- **What you need to do**
Where a line of the data below has the string "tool", copy that line.

- **Input for this task**
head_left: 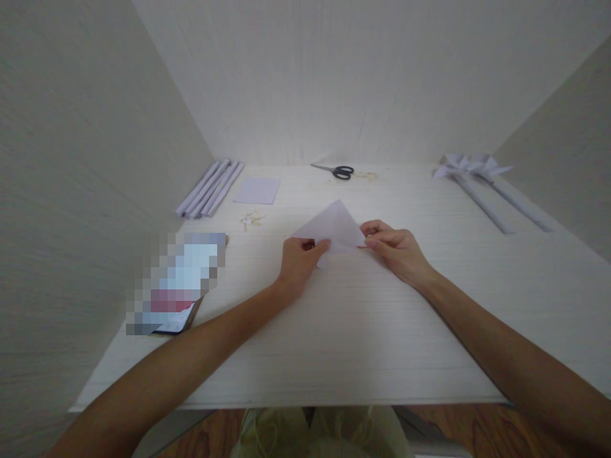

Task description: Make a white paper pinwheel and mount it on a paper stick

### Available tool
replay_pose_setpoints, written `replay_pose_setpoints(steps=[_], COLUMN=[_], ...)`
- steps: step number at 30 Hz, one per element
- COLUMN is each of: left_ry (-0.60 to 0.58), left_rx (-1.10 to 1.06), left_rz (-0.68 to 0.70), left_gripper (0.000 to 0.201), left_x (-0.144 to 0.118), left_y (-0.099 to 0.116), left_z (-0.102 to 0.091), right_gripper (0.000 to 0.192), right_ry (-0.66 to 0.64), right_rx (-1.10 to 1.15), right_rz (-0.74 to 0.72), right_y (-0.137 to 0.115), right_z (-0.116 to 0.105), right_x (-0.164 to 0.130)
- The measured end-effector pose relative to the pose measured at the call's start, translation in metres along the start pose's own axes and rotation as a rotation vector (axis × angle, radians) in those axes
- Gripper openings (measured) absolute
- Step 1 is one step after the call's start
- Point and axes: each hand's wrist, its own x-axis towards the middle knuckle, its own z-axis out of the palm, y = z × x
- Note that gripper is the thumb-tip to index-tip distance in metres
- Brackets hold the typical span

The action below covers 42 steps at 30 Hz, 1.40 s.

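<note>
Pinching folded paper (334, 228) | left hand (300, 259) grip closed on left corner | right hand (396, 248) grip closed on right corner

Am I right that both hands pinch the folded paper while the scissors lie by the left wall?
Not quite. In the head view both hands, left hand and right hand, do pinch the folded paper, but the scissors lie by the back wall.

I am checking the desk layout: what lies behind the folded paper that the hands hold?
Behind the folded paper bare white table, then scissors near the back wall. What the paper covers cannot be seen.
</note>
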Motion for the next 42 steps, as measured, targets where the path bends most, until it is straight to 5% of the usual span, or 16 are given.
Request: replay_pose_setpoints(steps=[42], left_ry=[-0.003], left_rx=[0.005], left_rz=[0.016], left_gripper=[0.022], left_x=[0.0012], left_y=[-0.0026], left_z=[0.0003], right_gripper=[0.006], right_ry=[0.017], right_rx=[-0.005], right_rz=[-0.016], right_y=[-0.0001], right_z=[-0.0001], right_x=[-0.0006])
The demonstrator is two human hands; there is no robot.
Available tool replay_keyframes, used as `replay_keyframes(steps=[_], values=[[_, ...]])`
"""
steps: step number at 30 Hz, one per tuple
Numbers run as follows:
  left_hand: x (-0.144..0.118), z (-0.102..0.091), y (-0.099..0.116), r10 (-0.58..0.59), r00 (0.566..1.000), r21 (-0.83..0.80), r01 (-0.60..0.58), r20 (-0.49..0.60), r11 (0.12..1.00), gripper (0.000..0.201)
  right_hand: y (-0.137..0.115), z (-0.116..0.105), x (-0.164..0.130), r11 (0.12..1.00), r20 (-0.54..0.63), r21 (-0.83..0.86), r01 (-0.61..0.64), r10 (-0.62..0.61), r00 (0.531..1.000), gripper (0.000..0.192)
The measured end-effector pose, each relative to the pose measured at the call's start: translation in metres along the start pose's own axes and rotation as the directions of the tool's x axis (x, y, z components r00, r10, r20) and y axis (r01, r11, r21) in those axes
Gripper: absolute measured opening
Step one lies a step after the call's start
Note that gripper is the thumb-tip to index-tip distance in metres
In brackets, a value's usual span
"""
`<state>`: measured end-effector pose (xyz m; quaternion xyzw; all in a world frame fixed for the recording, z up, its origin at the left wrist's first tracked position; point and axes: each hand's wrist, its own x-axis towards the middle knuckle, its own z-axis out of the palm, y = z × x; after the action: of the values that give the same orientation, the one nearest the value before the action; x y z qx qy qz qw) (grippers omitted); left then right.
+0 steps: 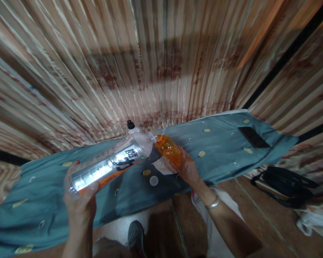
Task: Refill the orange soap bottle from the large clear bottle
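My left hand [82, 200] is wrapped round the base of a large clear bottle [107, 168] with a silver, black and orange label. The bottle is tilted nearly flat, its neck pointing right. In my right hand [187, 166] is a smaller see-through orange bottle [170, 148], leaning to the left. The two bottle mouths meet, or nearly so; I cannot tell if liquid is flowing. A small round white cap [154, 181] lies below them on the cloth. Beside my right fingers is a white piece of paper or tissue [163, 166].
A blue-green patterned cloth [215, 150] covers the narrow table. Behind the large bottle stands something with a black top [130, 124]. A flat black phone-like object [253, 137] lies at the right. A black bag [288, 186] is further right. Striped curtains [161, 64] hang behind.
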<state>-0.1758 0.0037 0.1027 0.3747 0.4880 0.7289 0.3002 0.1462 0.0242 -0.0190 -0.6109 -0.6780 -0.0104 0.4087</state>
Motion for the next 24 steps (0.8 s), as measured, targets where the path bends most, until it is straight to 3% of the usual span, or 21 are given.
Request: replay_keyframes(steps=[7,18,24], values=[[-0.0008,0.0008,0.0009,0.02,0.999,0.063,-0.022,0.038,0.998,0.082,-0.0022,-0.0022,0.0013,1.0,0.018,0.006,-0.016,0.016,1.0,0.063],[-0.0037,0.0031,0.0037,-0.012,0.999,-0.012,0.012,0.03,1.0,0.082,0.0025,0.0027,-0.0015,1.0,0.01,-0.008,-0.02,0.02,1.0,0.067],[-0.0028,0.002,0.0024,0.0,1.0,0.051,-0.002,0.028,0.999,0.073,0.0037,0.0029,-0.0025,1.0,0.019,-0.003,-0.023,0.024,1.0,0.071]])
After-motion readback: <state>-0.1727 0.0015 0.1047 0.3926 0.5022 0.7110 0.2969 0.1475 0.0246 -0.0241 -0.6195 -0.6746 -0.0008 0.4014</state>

- **Solution for this task**
### Available tool
Available tool replay_keyframes, used as `replay_keyframes(steps=[_], values=[[_, ...]])`
The measured end-effector pose, each relative to the pose measured at the call's start: translation in metres along the start pose's own axes and rotation as the directions of the tool's x axis (x, y, z components r00, r10, r20) and y axis (r01, r11, r21) in those axes

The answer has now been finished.